Tan Malaka: Negara Tanpa Rakyat Adalah Boneka
Pendiri bangsa Tan Malaka, dalam karya-karyanya seperti Madilog dan Menuju Republik Indonesia, sudah sejak awal menyuarakan bahwa negara bukan alat kekuasaan elite, melainkan alat perjuangan rakyat untuk mewujudkan kesejahteraan dan keadilan. Ia mewanti-wanti bahwa sistem parlementer liberal tanpa pengawasan rakyat langsung, akan membuka jalan bagi penguasa modal dan borjuis kecil menguasai negara dari dalam.
Kini, peringatan itu menjadi kenyataan. Demokrasi Indonesia telah dibajak, bukan oleh kudeta militer, melainkan oleh aliansi partai politik dan oligarki yang menguasai segala lini: dari regulasi hingga pengadilan, dari media hingga dana kampanye.
Sementara itu, rakyat disodori hiburan, disuguhi bansos yang tidak sebanding dengan nilai kekayaan negara yang terus dikuras, dan diposisikan bukan sebagai pemilik negara, tetapi sekadar penonton dalam teater kekuasaan.
Solusi Bukan Tambalan, Tapi Rekonstruksi Konstitusi
Reformasi tidak cukup. Undang-undang baru pun tidak menyentuh akar masalah. Solusinya adalah rekonstruksi total atas sistem negara melalui Amandemen Kelima UUD 1945. Amandemen ini harus menjadi proyek sejarah untuk membalikkan posisi rakyat, dari hanya memiliki kedaulatan secara simbolik, menjadi penguasa substansial negara.
Beberapa prinsip dasar yang harus dibangun:
- Mengembalikan MPR sebagai lembaga tertinggi negara dan penjelmaan rakyat sejati, bukan sekadar simbol konstitusional;
- Menempatkan Presiden sebagai pelaksana mandat rakyat, bukan sebagai pemilik negara;
- Memisahkan kepala negara (Pimpinan MPR) dan kepala pemerintahan (Presiden);
- Membentuk badan keuangan negara dan kas negara di bawah MPR, bukan di bawah kementerian teknokratik;
- Melindungi semua lembaga negara dari kontrol partai dan oligarki, dengan sistem check-and-balance yang berbasis kedaulatan rakyat;
- Membatasi dominasi partai politik, yang saat ini justru menjadi “perantara” eksklusif antara rakyat dan kekuasaan.
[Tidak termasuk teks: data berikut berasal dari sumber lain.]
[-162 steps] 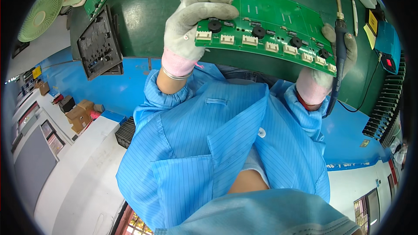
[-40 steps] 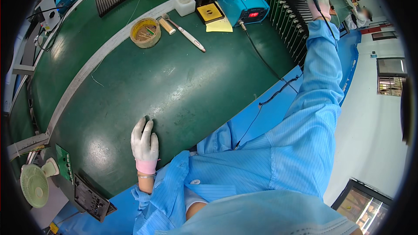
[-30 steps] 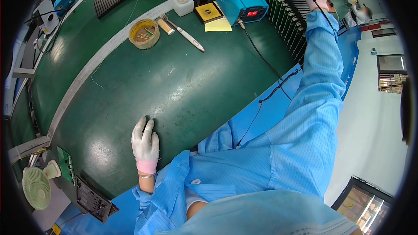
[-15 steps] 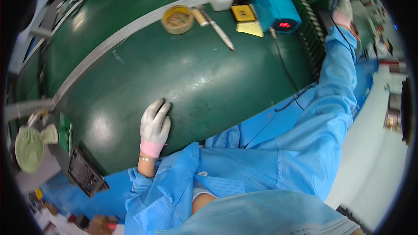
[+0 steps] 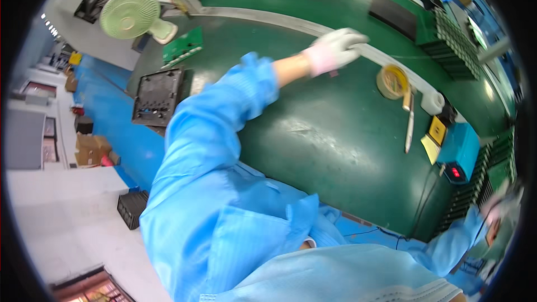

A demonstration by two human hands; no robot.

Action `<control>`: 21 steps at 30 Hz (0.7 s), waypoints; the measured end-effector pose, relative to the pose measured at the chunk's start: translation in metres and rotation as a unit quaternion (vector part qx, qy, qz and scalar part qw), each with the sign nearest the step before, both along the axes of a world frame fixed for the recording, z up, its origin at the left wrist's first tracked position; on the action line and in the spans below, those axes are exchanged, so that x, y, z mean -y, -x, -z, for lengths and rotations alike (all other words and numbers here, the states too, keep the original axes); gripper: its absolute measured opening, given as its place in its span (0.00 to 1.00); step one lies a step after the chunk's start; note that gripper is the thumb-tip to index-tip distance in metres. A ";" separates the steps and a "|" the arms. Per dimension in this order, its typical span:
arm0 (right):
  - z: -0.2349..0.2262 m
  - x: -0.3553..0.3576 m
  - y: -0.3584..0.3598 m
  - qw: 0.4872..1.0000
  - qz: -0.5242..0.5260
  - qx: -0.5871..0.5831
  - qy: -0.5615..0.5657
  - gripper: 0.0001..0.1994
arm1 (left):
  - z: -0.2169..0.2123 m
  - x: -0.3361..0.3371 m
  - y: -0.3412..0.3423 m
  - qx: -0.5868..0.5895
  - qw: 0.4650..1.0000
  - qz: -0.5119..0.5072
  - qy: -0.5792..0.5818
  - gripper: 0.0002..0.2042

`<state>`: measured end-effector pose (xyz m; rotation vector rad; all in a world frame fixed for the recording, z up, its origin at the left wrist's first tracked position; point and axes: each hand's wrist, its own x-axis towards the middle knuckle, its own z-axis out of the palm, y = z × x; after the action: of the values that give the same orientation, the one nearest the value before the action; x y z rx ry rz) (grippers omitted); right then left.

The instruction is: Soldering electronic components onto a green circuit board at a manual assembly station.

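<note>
Reach step, by my read: left hand [image 5: 334, 49], fingers loosely apart, rests on white rail [image 5: 386, 59] across green mat [image 5: 313, 134], gripping nothing. Right hand [image 5: 498, 212] at mat's right edge by board rack [image 5: 475, 190]; grip unclear. Tape roll [image 5: 393, 81] just beyond rail.

The left hand [image 5: 335, 49], in a white knit glove with a pink cuff, is stretched far forward, arm nearly straight in a light blue sleeve, fingers extended and lying flat. The right hand [image 5: 502, 211], also gloved, is at the far right edge, blurred, its grip unclear.
</note>
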<state>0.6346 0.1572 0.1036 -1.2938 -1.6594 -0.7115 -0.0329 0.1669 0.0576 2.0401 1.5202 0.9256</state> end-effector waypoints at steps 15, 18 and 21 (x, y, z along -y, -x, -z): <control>0.136 0.218 0.318 0.955 -0.050 -0.245 0.157 0.22 | 0.050 -0.268 -0.181 -0.105 0.994 -0.015 -0.035 0.25; 0.140 0.214 0.317 0.951 -0.018 -0.279 0.131 0.19 | 0.060 -0.281 -0.199 -0.151 0.988 -0.019 0.012 0.26; 0.139 0.213 0.316 0.953 -0.030 -0.270 0.137 0.18 | 0.065 -0.283 -0.204 -0.146 0.988 -0.032 -0.046 0.16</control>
<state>0.3182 -0.0554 -0.0350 -1.4614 -1.3604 -0.0656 0.1710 0.4502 -0.0076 2.2852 1.7301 0.7564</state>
Seruan: Kembalikan Indonesia Padaku
Inilah saatnya rakyat tidak hanya sekadar memilih dalam pemilu, tetapi memiliki dan mengendalikan negara secara nyata. Sistem harus dirancang seperti korporasi publik yang sehat: profesional, transparan, akuntabel, dan dikendalikan oleh pemilik sahnya, rakyat Indonesia.
“Kembalikan Indonesia Padaku” bukan hanya seruan emosional, tapi seruan peradaban, seruan untuk membangun sistem negara yang rasional, modern, dan berpihak kepada rakyat sebagai pemegang saham utama bangsa ini.